B.- Par décisions du 15 mars 1990, la caisse de compensation, qui avait subi une perte totale dans le concordat, a notifié des décisions en réparation du dommage au sens de l'art. 52 LAVS à H. L., R. B. et V. L. Ces deux derniers avaient été inscrits au registre du commerce en qualité, respectivement, de secrétaire du conseil d'administration et de fondée de pouvoir de la société.
R. B. et V. L. ont l'un et l'autre formé opposition.

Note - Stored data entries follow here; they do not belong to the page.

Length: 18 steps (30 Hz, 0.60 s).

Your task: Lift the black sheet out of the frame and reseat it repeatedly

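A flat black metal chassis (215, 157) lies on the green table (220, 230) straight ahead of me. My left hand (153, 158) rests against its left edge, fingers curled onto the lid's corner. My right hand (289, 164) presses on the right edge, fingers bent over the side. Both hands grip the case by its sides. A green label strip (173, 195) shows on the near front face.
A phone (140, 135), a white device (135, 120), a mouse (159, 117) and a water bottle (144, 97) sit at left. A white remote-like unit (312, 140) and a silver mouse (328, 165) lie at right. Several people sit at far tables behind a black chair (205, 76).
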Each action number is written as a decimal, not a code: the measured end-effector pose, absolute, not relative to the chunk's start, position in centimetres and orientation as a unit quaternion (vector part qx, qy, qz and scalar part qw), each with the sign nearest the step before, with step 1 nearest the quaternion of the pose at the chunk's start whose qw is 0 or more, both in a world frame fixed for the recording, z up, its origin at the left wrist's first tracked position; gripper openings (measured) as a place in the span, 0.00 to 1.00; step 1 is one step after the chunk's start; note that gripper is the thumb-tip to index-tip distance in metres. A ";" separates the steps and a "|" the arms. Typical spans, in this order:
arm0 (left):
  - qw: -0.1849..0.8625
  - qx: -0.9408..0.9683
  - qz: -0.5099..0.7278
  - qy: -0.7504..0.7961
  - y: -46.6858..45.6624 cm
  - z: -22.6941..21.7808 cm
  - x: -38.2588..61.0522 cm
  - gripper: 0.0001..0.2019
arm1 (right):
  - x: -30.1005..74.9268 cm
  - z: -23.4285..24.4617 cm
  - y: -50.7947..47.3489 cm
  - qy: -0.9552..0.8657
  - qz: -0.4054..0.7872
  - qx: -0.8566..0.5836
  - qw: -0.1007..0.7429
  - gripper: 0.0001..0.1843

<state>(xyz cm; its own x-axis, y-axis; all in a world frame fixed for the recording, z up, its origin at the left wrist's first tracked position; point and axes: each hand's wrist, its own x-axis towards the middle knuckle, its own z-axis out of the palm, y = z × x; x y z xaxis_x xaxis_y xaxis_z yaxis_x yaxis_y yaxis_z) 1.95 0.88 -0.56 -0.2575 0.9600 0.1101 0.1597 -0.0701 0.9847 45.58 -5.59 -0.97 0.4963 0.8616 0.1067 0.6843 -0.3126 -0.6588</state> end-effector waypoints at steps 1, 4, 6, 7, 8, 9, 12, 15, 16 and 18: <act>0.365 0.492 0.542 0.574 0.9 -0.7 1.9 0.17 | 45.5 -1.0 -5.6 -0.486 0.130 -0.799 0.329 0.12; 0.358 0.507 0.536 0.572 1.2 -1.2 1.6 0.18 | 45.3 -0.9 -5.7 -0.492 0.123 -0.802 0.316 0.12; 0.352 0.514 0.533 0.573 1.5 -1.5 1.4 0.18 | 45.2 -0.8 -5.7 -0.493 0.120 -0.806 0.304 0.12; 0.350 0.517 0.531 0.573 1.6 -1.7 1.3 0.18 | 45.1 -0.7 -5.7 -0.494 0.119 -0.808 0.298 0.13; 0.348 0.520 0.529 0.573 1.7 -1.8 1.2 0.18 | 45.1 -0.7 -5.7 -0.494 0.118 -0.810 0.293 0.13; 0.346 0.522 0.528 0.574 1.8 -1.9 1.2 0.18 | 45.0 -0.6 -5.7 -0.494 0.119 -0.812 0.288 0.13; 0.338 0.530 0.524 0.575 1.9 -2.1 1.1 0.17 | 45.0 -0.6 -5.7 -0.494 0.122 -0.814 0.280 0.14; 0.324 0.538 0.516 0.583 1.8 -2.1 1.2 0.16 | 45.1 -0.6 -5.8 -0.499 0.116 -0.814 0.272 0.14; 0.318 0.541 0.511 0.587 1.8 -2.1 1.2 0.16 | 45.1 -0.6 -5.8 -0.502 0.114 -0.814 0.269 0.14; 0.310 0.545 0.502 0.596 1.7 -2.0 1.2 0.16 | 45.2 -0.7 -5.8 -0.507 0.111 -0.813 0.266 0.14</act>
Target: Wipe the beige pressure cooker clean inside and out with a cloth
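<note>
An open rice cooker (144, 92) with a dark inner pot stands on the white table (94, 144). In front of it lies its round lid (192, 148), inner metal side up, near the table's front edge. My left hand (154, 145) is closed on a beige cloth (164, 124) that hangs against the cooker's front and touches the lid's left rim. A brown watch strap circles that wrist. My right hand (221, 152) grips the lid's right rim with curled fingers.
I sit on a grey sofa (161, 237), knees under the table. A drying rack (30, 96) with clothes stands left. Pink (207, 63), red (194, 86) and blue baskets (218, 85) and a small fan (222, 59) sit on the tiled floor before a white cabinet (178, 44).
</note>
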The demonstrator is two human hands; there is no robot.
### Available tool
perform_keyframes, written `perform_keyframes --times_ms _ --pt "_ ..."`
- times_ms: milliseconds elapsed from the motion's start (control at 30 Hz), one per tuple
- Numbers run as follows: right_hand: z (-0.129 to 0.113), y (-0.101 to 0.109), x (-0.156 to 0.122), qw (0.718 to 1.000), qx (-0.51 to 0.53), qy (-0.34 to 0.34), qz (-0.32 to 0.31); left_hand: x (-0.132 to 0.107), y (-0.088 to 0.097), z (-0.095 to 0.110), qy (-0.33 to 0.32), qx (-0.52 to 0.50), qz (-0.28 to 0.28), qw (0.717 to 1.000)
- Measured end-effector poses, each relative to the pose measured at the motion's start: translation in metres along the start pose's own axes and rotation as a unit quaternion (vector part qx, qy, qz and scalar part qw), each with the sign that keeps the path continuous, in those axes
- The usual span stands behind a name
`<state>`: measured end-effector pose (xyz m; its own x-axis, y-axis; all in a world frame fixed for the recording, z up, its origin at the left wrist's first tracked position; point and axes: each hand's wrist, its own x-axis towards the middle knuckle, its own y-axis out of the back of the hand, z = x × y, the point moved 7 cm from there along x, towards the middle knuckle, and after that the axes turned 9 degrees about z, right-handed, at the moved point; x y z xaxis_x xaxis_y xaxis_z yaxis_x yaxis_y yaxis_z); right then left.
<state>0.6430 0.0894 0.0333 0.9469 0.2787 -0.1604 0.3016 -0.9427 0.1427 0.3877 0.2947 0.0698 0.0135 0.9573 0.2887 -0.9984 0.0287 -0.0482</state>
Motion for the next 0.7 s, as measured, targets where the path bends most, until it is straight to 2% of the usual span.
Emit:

C.- Les 10 avril et 10 mai 1990, la caisse de compensation a requis la Commission cantonale genevoise de recours en matière d'AVS de "lever" les deux oppositions, mais elle a été déboutée de sa demande par jugement du 21 janvier 1991.
La commission cantonale a retenu que les décisions en réparation étaient tardives, faute d'avoir été notifiées aux intéressés dans le délai d'une année à partir du moment où la caisse de compensation avait eu connaissance, sur le vu des informations données en 1988 par l'un des liquidateurs, du fait qu'aucun dividende ne serait versé aux créanciers, même privilégiés. Les premiers juges ont en outre estimé que le délai de plus longue durée, institué par le droit pénal, n'était pas applicable, du moment qu'aucun des deux opposants n'avait fait l'objet d'une poursuite pénale.

D.- La caisse de compensation interjette un recours de droit administratif dans lequel elle conclut à l'annulation du prononcé cantonal et au renvoi de la cause à l'autorité inférieure pour jugement sur le fond.
V. L. et R. B. concluent au rejet du recours. L'Office fédéral des assurances sociales (OFAS), quant à lui, propose de l'admettre.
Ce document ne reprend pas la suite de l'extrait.